538 has been absolute garbage. What kind of statistical model would make the "Now Cast" go from 33.2% for Trump on Sept 7th, down to 25.6% on the 9th... And now climb back up.
There is literally nothing that happened that could could represent a roughly 1.5 point loss for Trump over Hillary over that time (not looking at polls, but looking at real life)... 1.5 is a rough figure which comes from the standard deviations they use for their distributions. 538 only uses polls and nothing else. The "polls plus" prediction is only based on trends from the last bunch of elections and how the states preformed and shifted. So the changed was caused by the polls changing. Well then it's model is really poor, and giving way too much weight to one or two polls, that change is way too erratic and nothing close to reality. Their ability to predict the last couple elections with a high level of accuracy says otherwise. From my understanding, very little of their formula has changed. They are very clear why they weight some polls more than others, mostly based on who is polled and if they are “likely voters”. What's fucked is the core assumptions that allow them to predict stuff. Some reading: US Survey Research The Endorsement Primary
The first is a comprehensive description of polling methodology from one of the more reliable pollsters (Pew), which admits that in recent times, polling has become increasingly theoretically unsound. They talk about how, for some reason, despite the fact that the sample of people who will answer phone polls is not representative, the results tend to be accurate. Online poll methodologies are also rather unreliable. They also mention how there is no guarantee of future polling accuracy which sort of has manifested itself very strongly in this election.

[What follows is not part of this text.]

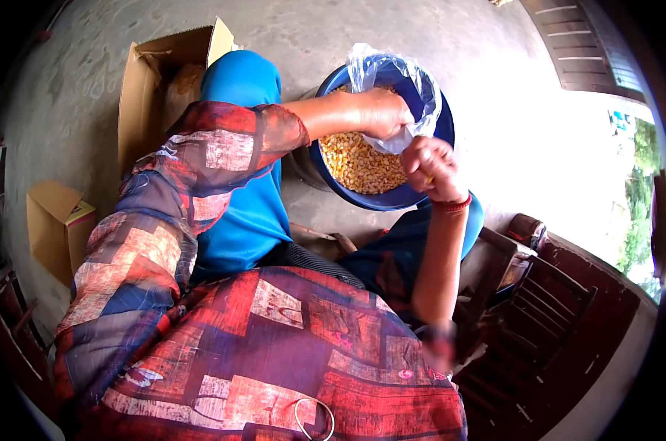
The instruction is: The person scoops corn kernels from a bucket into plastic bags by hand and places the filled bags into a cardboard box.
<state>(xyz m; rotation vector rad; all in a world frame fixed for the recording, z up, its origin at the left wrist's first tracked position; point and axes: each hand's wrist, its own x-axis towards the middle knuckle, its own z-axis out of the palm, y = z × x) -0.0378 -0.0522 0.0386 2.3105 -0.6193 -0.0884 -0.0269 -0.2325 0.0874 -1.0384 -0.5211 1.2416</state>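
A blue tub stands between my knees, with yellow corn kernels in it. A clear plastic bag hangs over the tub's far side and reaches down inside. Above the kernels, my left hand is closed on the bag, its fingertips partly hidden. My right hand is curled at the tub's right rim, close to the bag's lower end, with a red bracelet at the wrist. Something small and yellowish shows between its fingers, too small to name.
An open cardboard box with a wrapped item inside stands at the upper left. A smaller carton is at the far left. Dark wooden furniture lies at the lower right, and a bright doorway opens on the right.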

The second is a description of 538's "Endorsement Primary" model of voting, one of their major fundamental factors based upon the "The Party Decides" theory of voting (the party chooses their candidate, then the electorate usually falls in line). That theory has mostly held for Hillary Clinton (but not as much as you would think; otherwise she would have like 80% of the vote), but it's been a straight-up miss for explaining the rise of Trump whose candidacy is pretty unprecedented. Towards the general election, their theory similarly fails to explain what happens when both candidates are very much hated by the electorate and it's a race to the bottom more than anything else; the theory would also suggest that Hillary Clinton, with her remarkable establishment backing, should have this in a landslide. So the theory doesn't apply and so the models are somewhat fucked because historical data isn't what it used to be.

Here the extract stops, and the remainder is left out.